Yet, at 55, he’s having trouble believing where he is at this point in his life.
When he arrived, the department was “merely” a volunteer organization, and his office was little more than a cubbyhole, he said.
“There was no schedule; I would stare at the wall and say, ‘What now?’” he said. “We responded to calls, that was it.”
Now, as the engines in the bays boast, the department is professionally staffed with volunteers. The chief is involved in all aspects of community life, from teaching fire safety at the schools, to representing Curry County at the state level.
Sharp’s particularly proud of having been able to purchase two engines, one a pumper with a 1,000-gallon capacity, the other a pumper/tender that carries 2,600 gallons of water. He was instrumental in obtaining federal and state grants to replace the departments’ air tanks, turnout gear, radios, a quick-attack mini-pumper and wildland firefighting gear. He also initiated the junior firefighter program.
In the late 1990s, the fire chiefs of the 13 departments in Curry County elected Sharp to serve as the volunteer County Fire Chief, representing the interests of the county at the state level.
During the Biscuit Fire in 2002 and the Repeater Fire of 1998, he worked with state and federal agencies to contain what was then the state’s largest fire in 100 years. Sharp also helped coordinate mutual aid agreements with Cal-Ore Life Flight Ambulance to bring about changes in the level of services the departments provide, he said.
One of his goals in the beginning was to increase the ranks of the volunteers. In 1982, the department boasted 60. Five years ago, there were 20. They’re now at 22, but that number will almost double once summer’s over, he said.
When he started, the department received about 300 calls each year; today that has more than doubled.
It’s a bittersweet departure, Sharp said, of the department, his friends, the community and his hometown.
When the economy crashed and the city budget got tight, Sharp was asked by city officials what it would take to get him to retire. It was a slap in the face.

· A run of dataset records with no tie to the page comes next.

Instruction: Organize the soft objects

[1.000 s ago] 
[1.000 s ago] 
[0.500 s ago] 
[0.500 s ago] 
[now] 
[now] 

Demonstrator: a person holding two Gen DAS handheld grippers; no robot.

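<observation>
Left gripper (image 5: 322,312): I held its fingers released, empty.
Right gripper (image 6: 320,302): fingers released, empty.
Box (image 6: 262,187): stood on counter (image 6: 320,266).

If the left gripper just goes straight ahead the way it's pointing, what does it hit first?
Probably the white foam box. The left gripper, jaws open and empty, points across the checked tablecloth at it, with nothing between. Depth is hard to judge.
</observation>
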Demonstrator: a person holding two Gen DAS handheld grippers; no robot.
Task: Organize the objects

“I like this job; I like the people,” he said. “I grew up in this community; why would I want to leave?”
He understood the dilemma facing the city, and began thinking about departing.
“I had always told myself, when it came to a point where it wasn’t fun, it was time to go,” he said. “The administration and operations, I could do forever. The politics and bureaucracy wasn’t fun.
“But the planets have lined up and I just know it’s time,” he said with a smile. “It’s emotionally hard. It’s the unknown, too. This job is 24 hours a day, seven days a week, 365 days a year; I’ve grown comfortable with it. To take my hat off, my badge off, and go be just Bill Sharp moving to Alaska is scary.”
Then again, he’s worked in a field known for its fear factor.
“OK. I’ve always kind of lived on the edge – and like it,” he said. “What a blessing. I started mowing lawns at $6 an hour to wearing a badge and being part of the community. And here I am retiring.”
He attributes his success to the community, his family and his volunteers.
“Of course it isn’t about me,” he said. “It’s entirely about my officers and the volunteer department members. All my successes and achievements are directly related to the support and involvement of our volunteers. The department doesn’t function or exist without their involvement or effort.”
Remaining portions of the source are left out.